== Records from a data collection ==
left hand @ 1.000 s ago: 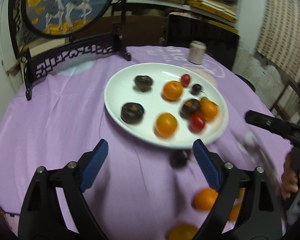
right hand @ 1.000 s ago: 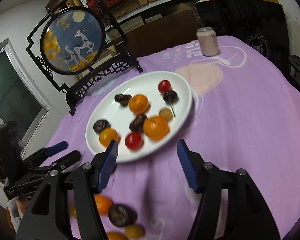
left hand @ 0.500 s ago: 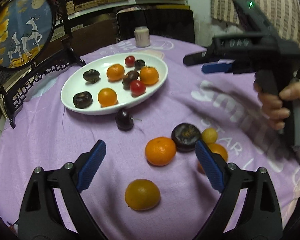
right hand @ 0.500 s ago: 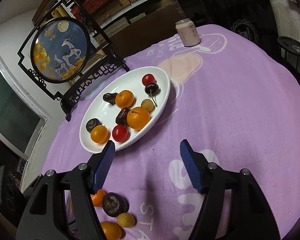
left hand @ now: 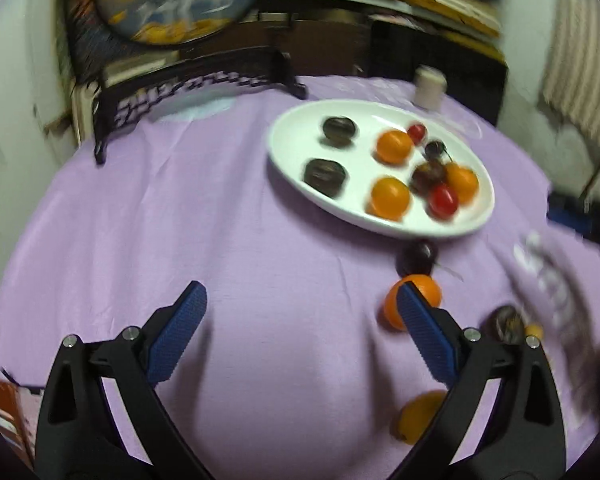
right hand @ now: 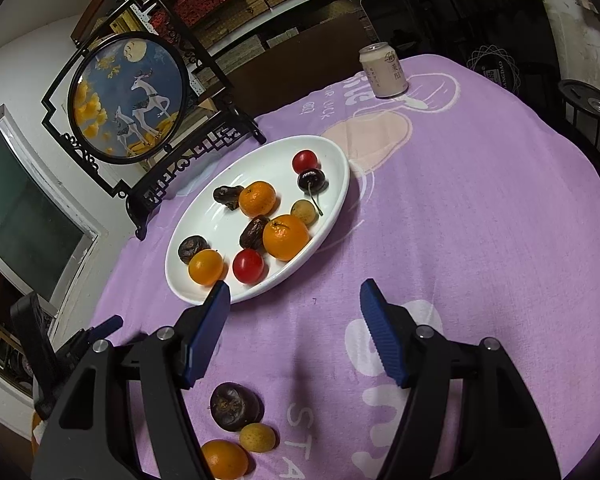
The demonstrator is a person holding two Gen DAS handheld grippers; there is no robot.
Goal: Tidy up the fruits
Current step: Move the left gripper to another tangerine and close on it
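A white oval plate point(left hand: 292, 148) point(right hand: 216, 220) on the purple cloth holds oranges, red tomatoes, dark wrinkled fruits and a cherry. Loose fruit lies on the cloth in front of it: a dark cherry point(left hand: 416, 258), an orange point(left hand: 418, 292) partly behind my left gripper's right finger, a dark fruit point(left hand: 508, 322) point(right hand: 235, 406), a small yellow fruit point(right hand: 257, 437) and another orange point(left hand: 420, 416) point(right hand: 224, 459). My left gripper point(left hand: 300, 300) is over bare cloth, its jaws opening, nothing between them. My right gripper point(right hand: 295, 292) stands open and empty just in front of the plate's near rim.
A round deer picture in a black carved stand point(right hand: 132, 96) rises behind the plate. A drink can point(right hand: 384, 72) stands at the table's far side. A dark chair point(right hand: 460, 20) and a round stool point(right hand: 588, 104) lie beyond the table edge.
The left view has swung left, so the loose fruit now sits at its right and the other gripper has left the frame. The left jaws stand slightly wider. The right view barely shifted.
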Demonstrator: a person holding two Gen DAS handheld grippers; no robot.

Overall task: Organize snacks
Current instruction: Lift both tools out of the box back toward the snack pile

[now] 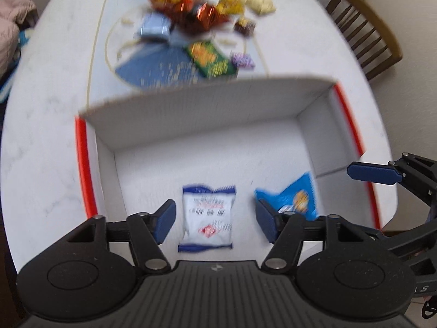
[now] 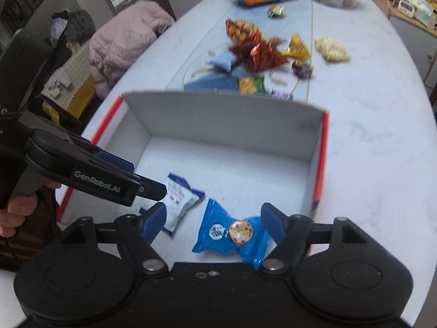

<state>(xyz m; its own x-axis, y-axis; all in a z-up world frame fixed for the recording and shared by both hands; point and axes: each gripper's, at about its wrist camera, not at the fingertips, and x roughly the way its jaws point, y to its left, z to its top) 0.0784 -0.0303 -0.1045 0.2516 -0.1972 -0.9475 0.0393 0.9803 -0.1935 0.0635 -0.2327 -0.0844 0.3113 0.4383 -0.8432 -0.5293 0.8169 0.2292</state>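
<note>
The far heap of crinkly red, yellow and green snack wrappers (image 1: 196, 13) is smeared by motion blur in the left wrist view, so no print is readable; the small white packet with blue ends (image 2: 179, 205) is partly behind the black left gripper (image 2: 153, 191) in the right wrist view; the bright blue cookie packet (image 1: 296, 198) is half hidden by a blue finger pad (image 1: 266, 222); the brown wooden chair (image 1: 363, 32) gets cut off at the edge.
</note>
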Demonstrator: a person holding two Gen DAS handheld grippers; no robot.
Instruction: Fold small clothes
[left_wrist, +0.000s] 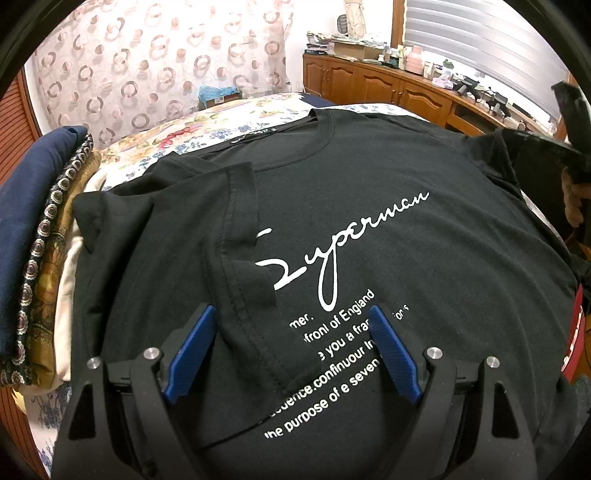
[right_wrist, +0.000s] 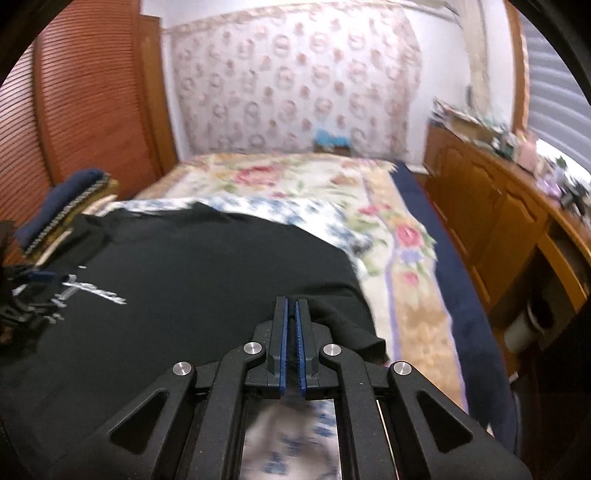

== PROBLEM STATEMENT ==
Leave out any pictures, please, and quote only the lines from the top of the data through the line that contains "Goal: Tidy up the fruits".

== EXPECTED ANSWER ==
left hand @ 1.000 s ago: 
right hand @ 1.000 s ago: 
left hand @ 0.500 s ago: 
right hand @ 0.500 s ago: 
left hand @ now: 
right hand @ now: 
The demonstrator is a person holding two Gen DAS handheld grippers; there is no robot.
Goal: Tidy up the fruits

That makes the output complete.